**YOUR GOAL**: The line with "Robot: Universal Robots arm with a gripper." marks where to begin; print it and all lines after it in the material below exactly, skipping pictures.

*** DATA EXTRACT Section Begins ***

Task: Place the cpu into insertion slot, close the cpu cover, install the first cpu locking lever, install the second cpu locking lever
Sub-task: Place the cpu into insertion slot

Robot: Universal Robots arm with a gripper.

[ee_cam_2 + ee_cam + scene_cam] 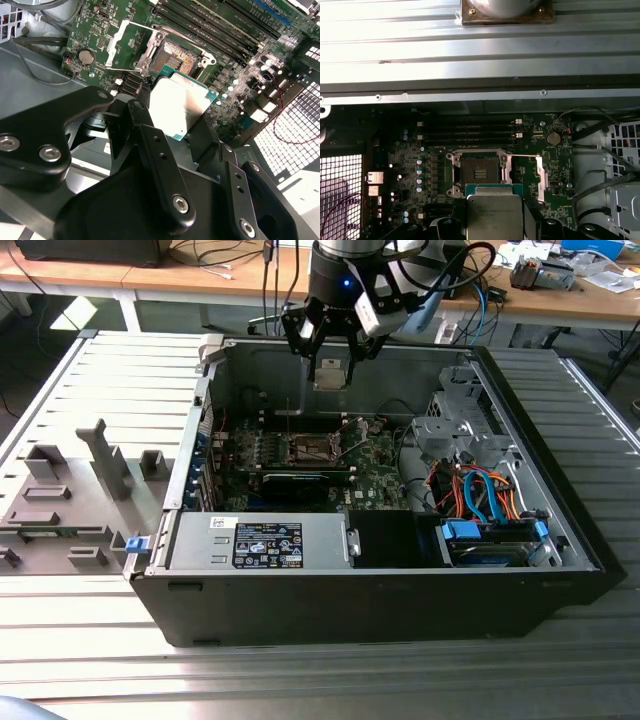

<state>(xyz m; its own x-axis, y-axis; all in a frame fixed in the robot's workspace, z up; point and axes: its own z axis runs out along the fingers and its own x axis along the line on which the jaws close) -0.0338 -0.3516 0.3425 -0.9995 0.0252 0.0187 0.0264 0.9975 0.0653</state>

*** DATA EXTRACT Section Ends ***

**ANSWER BOX**:
Robot: Universal Robots arm with a gripper.

[ee_cam_2 + ee_cam + scene_cam] 

<state>(xyz m; its own x-axis, y-axis; all in a frame fixed in the robot's workspace, z up; point and axes: its own z axis runs out along the fingers and its own x axis along the line on which the jaws close) -0.0338 -0.3516 0.3425 -0.9995 0.0252 0.0187 0.0264 0.9975 0.0653</state>

This exercise requires nothing more.